Behandeling met de PARP-remmer niraparib als onderhoudstherapie na respons op platinumhoudende chemotherapie resulteerde in een aanzienlijk langere progressievrije overleving bij patiënten met platinumgevoelig recidief van ovariumcarcinoom. Dat bleek uit de eerste resultaten van de ENGOT-OV16/NOVA-studie.1,2 Ook patiënten zonder een bekende mutatie in een DNA-reparatiemechanisme profiteerden van niraparib, zij het in mindere mate dan patiënten met een BRCA-mutatie of een andere homologerecombinatiedeficiëntie.
Patiënten met recidiefovariumcarcinoom ontvangen vaak meerdere lijnen chemotherapie, met bijbehorende toxiciteit, maar vertonen telkens opnieuw recidieven en zullen uiteindelijk overlijden aan hun ziekte. De behoefte aan nieuwe behandelingen is dan ook groot, stelde dr. Mansoor Mirza (Rigshospitalet, Kopenhagen) in zijn presentatie tijdens het ESMO 2016 congres. Ongeveer de helft van de patiënten vertoont een homologerecombinatiedeficiëntie (HRD), een defect in een DNA-reparatiemechanisme. Door PARP te remmen ontstaan breuken in het DNA, die in HRD-positieve tumoren niet hersteld kunnen worden. Vooral platinumgevoelige tumoren reageren op behandeling met PARP-remmers.

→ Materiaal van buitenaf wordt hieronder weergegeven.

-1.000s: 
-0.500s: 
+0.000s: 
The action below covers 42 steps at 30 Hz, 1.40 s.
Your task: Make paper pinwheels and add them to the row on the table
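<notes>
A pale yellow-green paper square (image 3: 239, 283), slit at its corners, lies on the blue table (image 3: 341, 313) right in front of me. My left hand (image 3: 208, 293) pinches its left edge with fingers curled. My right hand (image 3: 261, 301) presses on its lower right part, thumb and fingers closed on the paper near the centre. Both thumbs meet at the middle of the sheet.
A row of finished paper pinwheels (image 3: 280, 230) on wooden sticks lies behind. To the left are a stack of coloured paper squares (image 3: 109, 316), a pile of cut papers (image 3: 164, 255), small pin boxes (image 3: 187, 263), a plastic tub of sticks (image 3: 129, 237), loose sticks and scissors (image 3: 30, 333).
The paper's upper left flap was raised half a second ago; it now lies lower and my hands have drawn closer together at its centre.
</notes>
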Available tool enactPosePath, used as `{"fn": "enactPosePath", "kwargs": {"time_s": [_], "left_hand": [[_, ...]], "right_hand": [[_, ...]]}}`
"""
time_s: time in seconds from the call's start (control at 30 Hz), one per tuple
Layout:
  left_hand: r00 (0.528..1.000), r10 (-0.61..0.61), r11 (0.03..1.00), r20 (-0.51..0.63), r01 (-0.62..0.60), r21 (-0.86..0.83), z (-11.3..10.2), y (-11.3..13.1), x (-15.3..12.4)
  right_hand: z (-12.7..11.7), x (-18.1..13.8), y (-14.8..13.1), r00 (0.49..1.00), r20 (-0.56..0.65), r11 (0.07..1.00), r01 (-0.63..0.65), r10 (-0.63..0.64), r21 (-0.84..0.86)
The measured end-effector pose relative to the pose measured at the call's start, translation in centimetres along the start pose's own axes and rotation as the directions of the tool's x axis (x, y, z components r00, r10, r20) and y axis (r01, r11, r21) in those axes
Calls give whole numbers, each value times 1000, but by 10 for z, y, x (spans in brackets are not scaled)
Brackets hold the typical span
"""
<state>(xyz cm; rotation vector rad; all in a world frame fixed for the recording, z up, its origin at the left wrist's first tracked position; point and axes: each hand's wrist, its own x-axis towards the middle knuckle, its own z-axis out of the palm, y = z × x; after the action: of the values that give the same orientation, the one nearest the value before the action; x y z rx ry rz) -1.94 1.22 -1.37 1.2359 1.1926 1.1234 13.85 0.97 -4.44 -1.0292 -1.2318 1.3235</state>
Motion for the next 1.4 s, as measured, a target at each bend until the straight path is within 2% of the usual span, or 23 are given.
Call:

In de dubbelblinde fase 3-studie ENGOT-OV16/NOVA evalueerde men de effectiviteit van de PARP-remmer niraparib als onderhoudstherapie met als doel progressie uit te stellen. Dit werd onderzocht bij 553 patiënten met een recidief van hooggradig sereus ovariumcarcinoom die respons vertoonden na platinumhoudende chemotherapie. De patiënten werden onderverdeeld in twee cohorten op basis van de aanwezigheid van germline (g) BRCA-mutaties (n=203) of de afwezigheid daarvan (n=350). Patiënten zonder gBRCA-mutatie ondergingen een test om de HRD-status te bepalen. Na 2:1-randomisatie ontvingen de patiënten niraparib (300 mg, eenmaal daags) of een placebo, tot progressie van de ziekte. De primaire uitkomstmaat van de studie was progressievrije overleving (PFS), gerekend vanaf het moment van deelname aan de studie, wanneer de patiënten al vier tot zes cycli chemotherapie hadden ontvangen.
Effectiviteit
Niraparib was opmerkelijk effectief bij patiënten met een gBRCA-mutatie. “Er was een sterke, statisch significante en klinisch relevante verbetering van de PFS”, aldus Mirza. De mediane PFS nam toe van 5,5 maanden met placebo tot 21,0 maanden met niraparib, met een HR van 0,27 (p<0,0001). Mirza: “Dit is een zeer duurzame respons. Na achttien maanden is de helft van de patiënten nog steeds onder behandeling zonder progressie te vertonen.”
Ook in het cohort zonder gBRCA-mutatie verlengde de behandeling met niraparib de PFS tot 9,3 maanden versus 3,9 maanden met placebo (HR 0,45). Bij de HRD-positieve patiënten binnen dit cohort was de verbetering nog duidelijker, met een mediane PFS van 12,9 maanden versus 3,8 met placebo (HR 0,38). Opmerkelijk was dat ook HRD-negatieve patiënten profiteerden van de behandeling met niraparib, met een mediane PFS van 6,9 maanden versus 3,8 maanden met placebo (HR 0,58). “Dit is hoogst significant en klinisch relevant”, zei Mirza. Ook hierbij was de respons duurzaam, een vijfde van de patiënten vertoonde na achttien maanden nog steeds geen progressie.
De meest voorkomende bijwerkingen waren trombocytopenie, anemie, neutropenie en vermoeidheid. Deze waren goed onder controle te houden met dosisreducties en behandelpauzes. De bijwerkingen van niraparib hadden geen nadelige invloed op de kwaliteit van leven zoals gerapporteerd door patiënten.
“Deze grensverleggende resultaten rechtvaardigen een studie met niraparib als onderhoudstherapie in de hele populatie”, concludeerde Mirza.
Referenties
1. Mirza MR et al. ESMO 2016; abstract LBA3.
2. Mirza MR, et al. N Engl J Med 2016 Oct 7. [Epub ahead of print].